While candidates should undertake due diligence on boards they may have an interest in, they should also be aware of the generic terms and conditions of any proposed appointment. Below are some of the areas candidates need to consider.
Duration of Appointment
For the majority of boards the Treasury provides advice on, directors, including the chair and deputy chair (if there is one), are appointed by the Shareholding or Responsible Ministers for terms of up to three years.
Directors may be reappointed for a second term and, in response to a particular need, a director may be appointed for further periods.

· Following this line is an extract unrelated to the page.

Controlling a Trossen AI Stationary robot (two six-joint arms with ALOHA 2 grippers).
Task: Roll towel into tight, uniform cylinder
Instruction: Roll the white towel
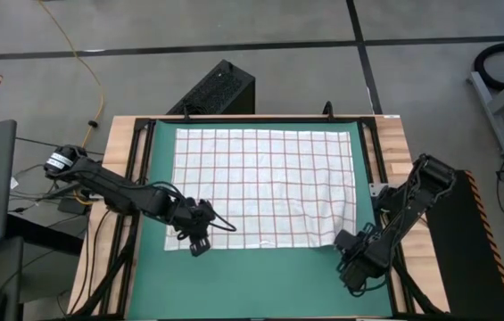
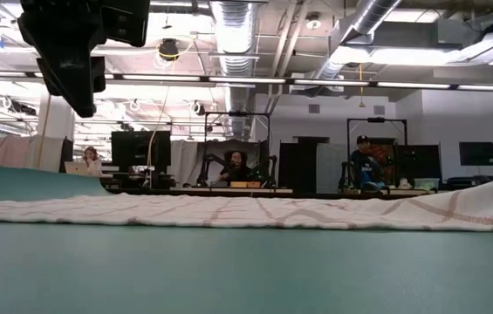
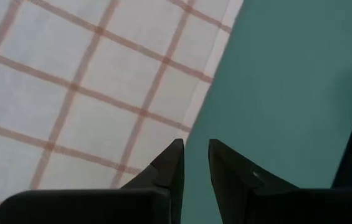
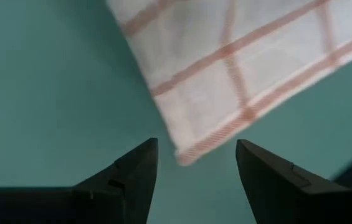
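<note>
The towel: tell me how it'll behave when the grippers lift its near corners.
The towel is probably floppy: it lies flat with soft wrinkles. It likely sags between grip points, being thin. It may slide on the smooth green mat.

Both arms are dark, jointed and matte black, the left pincer (image 1: 200, 239) trailing thin black cables near its wrist, the right pincer (image 1: 356, 259) blocky, each ending in two tapered, wedge-shaped black fingers (image 4: 132, 177).
</note>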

Ministers will make their decisions based on an entity’s business needs, the availability of candidates for the role (including the incumbent), the incumbent’s performance, and the make-up of the board.
Before applying for a position as a Crown director, you should be sure that you have the time available to commit fully to such an important role.
Although specific requirements vary from board to board, a good rule of thumb is that you will require a minimum commitment of two to three days per month. One of those days will involve attendance at the board meeting, and there will generally also be a requirement for sub-committee or subsidiary company attendance. Other duties, such as preparing for meetings and reviewing board papers and other material, can generally be accomodated outside of normal working hours, but are nonetheless critical components of the role.
The chair’s commitment is generally twice that of the other directors on the board.
Attendance at meetings is critical. Appointees are expected to make every effort to attend all meetings or, should they be unable to attend a particular meeting, to make arrangements to contribute in other ways.
There are three differing mechanisms used to determine the remuneration of directors:
- For Crown company boards, the Treasury advises the Shareholding Ministers on appropriate remuneration in accordance with the Crown Company Fees Methodology. The amounts paid vary on the size and scale of the company concerned and its associated risk profile. The base rate used to calculate remuneration for directorships ranges from $18,000 to $49,000 per annum. The actual rate will depend on a number of factors, including the size and complexity of the company and the diversity of its operations and markets.
- For the non-company Crown entities the Treasury is responsible for, the Treasury advises the Minister on remuneration in accordance with the Cabinet Fees Framework (State Services Commission website).
- The fee setting body for independent Crown entities is the Remuneration Authority (State Services Commission website).
Chairs, deputy chairs and directors are expected to review their performance annually. These reviews are primarily a tool to help boards analyse their performance, and to identify and remedy any areas where performance could be improved.
The Treasury conducts sector-specific induction programmes for all new directors. The entity then provides new directors with a formal induction into all aspects of the organisation.
Once appointed, all directors are responsible for ensuring that they remain up-to-date in their knowledge of the legal and professional duties of board members. Ongoing professional development is typically agreed between directors and chairs as part of the annual performance review cycle.